The keyword here is general… usually, user stories don’t provide technical detail, and the implementation of the story is often left up to the individual developer that picks it up. This leads to the inevitable technical interpretation of that user story by the developer, and — if you’re building, say, a mobile app — this can mean significantly different implementations, and even different logic, across platforms.

The interpretability of user stories is a persistent problem among software development teams and there are lots of ways to solve it. Before we get to that, though, let’s talk a little bit about…

Why this is a problem

what problem?

Estimating User Stories

Because of how general they are, user stories don’t provide any real depiction of the actual work that needs to be done, because they lack technical detail. But we we still expect developers to estimate that work based only on the user story — that’s to say, without knowing exactly what the work is that they’re estimating.

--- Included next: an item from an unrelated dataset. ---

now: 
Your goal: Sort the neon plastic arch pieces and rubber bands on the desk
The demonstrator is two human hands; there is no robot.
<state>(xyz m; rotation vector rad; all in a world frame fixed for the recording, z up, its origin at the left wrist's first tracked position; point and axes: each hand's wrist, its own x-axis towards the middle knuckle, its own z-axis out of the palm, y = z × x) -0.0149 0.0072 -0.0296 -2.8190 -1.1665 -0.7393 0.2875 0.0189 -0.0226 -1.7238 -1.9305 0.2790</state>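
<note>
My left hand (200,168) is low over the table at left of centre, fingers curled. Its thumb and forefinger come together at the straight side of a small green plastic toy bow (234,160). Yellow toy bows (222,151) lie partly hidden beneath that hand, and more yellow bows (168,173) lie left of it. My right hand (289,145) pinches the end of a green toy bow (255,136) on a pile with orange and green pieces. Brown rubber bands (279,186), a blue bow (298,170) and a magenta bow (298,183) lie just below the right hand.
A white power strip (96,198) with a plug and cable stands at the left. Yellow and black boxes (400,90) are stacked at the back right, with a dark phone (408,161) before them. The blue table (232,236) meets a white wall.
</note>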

This, unsurprisingly, leads to wildly inaccurate estimates, usually in the direction of underestimating work. When you generalize something, it almost always makes it seem easier and less complex than it actually is. This, in turn, makes releases difficult to deliver on time; and time is, of course, money. Timeline changes always have a cost, which is why we spend so much effort planning out development in the first place.

In addition, since technical discoveries might not be uncovered until we’re doing the work, we may need to create additional stories, or new stories, or re-point old stories to reflect that new knowledge. This mean a lot more work for a lot of the team, both developers and others.

With that in mind…

What do we do about it?

Admittedly, in order to create user stories that a developer can really use, and that can be estimated with any accuracy at all, we have to do more planning, and engineers have to be more involved in that process.

Now, you might say, what’s the difference between doing that work up front, or as part of the development work of the ticket? At the end of development you spent the same amount of time/money… right?

Well, not really. Building applications nowadays generally means multiple teams building the same front end products on different platforms. But a lot of the work of technical planning benefits all of those development teams, not just one. In that sense, planning the technical solutions first can cut your overall development effort by a considerable amount.

In addition to that, if we do the planning up front, we can finally develop a high confidence estimate of how complex the work will be, which we can then translate into an achievable timeline.

Well, hold on, you might say (god, you talk a lot)… what kind of technical planning are we talking about, exactly? Well, I’m glad you asked.

A Two Part System

The first part of a robust technical solution design system is: Documentation.

Yeah, yeah… you don’t want to talk about that, because you’re all Agile or whatever, and the Agile Manifesto says we don’t care about documentation. Well that’s just another reason that Agile is Wrong, and besides that, what you’re doing probably isn’t actually agile anyway, so you really just should stop saying “Agile.”

What was I saying? Right, documentation. When you’re building one app a bunch of times, you need documentation, in order to keep all the different platform versions in sync. But, just like a lot of your code, your documentation should be Platform Agnostic — in other words, we don’t care what widgets or programming language you’re using; we care about what data sources you’re using, how and where that data is displayed, and how it drives the experience. These things are generally identical across platforms, and can therefore be thoroughly documented.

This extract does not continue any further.